The Boston Landmarks Commission (BLC) voted on October 26 to invoke a 90-day demolition delay on the existing single family home at 14 Eldora St., which has been a longstanding fixture in the Mission Hill neighborhood and many residents would like to see remain.
After determining that the community meeting requirements were sufficiently met as part of the BLC Demolition Delay hearing process, staff architect Yolanda Romero reported that staff has determined the house to be significant, and also reported that it was built in 1892.
Architect Philip Sima then went through some of the historic context of the existing house before the BLC took public comment on the same topic.
Sima said that Eldora Street is a residential street, but “it does back up against some institutional use.”
Right now, there is some “overgrown vegetation” on the front and sides of the building, as well as some on the retaining wall. He said that the siding is asbestos with asphalt roof shingles, and the windows are vinyl. “Some of the trim is still wood,” he said.
Sima also said that there is record of an alteration permit from 1947 “to re-shingle the outer walls of the building.”
When asked about the structural condition of the building, Sima said that he is not able to comment on the building’s “sturdiness” as he is not a structural engineer. However, “I know the applicant is not seeking relief based on it being structurally unsound,” he said. “Right now, there are people living in there.”
Rich Johnson, who said he is a direct abutter to 14 Eldora, said that he and the other residents of his condo building would like to see the delay imposed “so that we can have more time to review options with the owner.” He added that “we would prefer if the building were renovated as a single family home.”
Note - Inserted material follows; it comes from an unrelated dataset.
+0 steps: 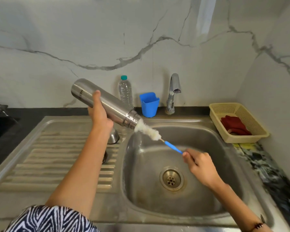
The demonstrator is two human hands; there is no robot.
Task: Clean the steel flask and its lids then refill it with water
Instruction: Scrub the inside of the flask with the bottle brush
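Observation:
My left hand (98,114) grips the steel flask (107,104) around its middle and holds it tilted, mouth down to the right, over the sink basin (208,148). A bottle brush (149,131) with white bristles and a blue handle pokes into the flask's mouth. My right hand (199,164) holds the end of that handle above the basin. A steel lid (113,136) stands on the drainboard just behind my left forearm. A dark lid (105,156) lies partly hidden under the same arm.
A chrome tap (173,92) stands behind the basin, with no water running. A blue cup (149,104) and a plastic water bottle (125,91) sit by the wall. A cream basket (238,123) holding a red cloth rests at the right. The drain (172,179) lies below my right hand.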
Resident Dan Jackson provided some more historical context for the existing house. He said that the home and others surrounding it were constructed at a “very important time period in Mission Hill history,” when the Parker Hill Farm was turned into the Parker Hill neighborhood as Irish Americans joined the middle class and were able to buy their own homes.
“We feel that the historical record is crucial,” he said.
Another resident, Judith Weldon, said that she owned the home from 1974 until the early 2000s, when she had to move out because of the stairs. She said she raised her children there, as did the woman who owned it before her.
She said that Eldora St. is “known to us as a street where you know your neighbors,” though it has been “less so in recent years because it has gone over to more rentals, and particularly short-term rentals, as far as students and people staying less than a year.” She said that there are some remaining long term neighbors, and she hopes that the building will not be torn down.
Martin Beinborn of the Community Alliance of Mission Hill said that “we extensively discussed this property at our recent meeting last week,” and that “there was an overwhelming majority of the residents who would like this residence preserved as part of what Mission Hill is about.”
City Councilor Kenzie Bok, said she could not attend the meeting but submitted a letter saying that she “supports the nearby neighbors in their request for demolition delay,” and said that the alternatives to demolition proposed by the developer were “promising options.”
After hearing from the architect and the community, the BLC voted to impose the 90-day demolition delay, which meant that next steps included hearing alternatives to demolition for the building from the project team.
Sima said spoke about two alternatives, the first being one that would keep the existing house and construct an addition in the rear. He said that the existing building footprint would be kept in the front and the gable roof would be connected to the gambrel roof. A family room and a bedroom would be located in the basement or lower level and the interior of the existing house would be renovated. A kitchen, as well as living and dining rooms would be part of the addition.
This proposal is for three units and would require zoning relief for rear yard setback, he said.
Alternative two is an “extension of the bay gambrel roof bringing that further, closer to the side yard,” Sima said, and “excavating a large portion of the front area of the building to allow for additional living space.” He said there would also be excavation on the side of the building for a patio area as well as bedrooms, kitchen, and living and dining rooms.
Sima then spoke about the originally proposed building, which would require the demolition of the existing home.
On the ground floor at the basement level, there would be three parking spots with stairs and a lift up to the first floor. Three units are proposed here as well, each with three bedrooms and three bathrooms. The main entry would be at the first floor, and mechanical equipment would be located on the roof.
The siding would be fiber cement clapboard siding and a masonry base.
Resident Dan Jackson said that he likes the alternatives more than the proposed building, and believes that the second alternative will “preserve with the greatest amount of integrity” the existing building.
Rich Johnson said that he is in opposition of the triple decker new construction and also agrees that the second alternative is the better one. “Any increase in height is going to affect our quality of life,” he said.
Martin Beinborn said that he believes the proposed design “looks really boxy and out of context,” and also said it “almost looks like a mini dormitory.” He also said that constructing this building “would encourage what we are all fighting with in Mission Hill: partying spilling outside of the house.” He also said that the second alternative was the better one.
The BLC decided to keep the demolition delay in place until January 26, 2022.
“It’s pretty obvious how the neighborhood feels, and I think how Commissioners feel in that we would vastly prefer option one or two, which retains a lot of the character of the original structure,” said BLC Chair Lynn Smiledge.
“And we hope that you’ll continue a robust conversation with the neighborhood and think seriously about that.”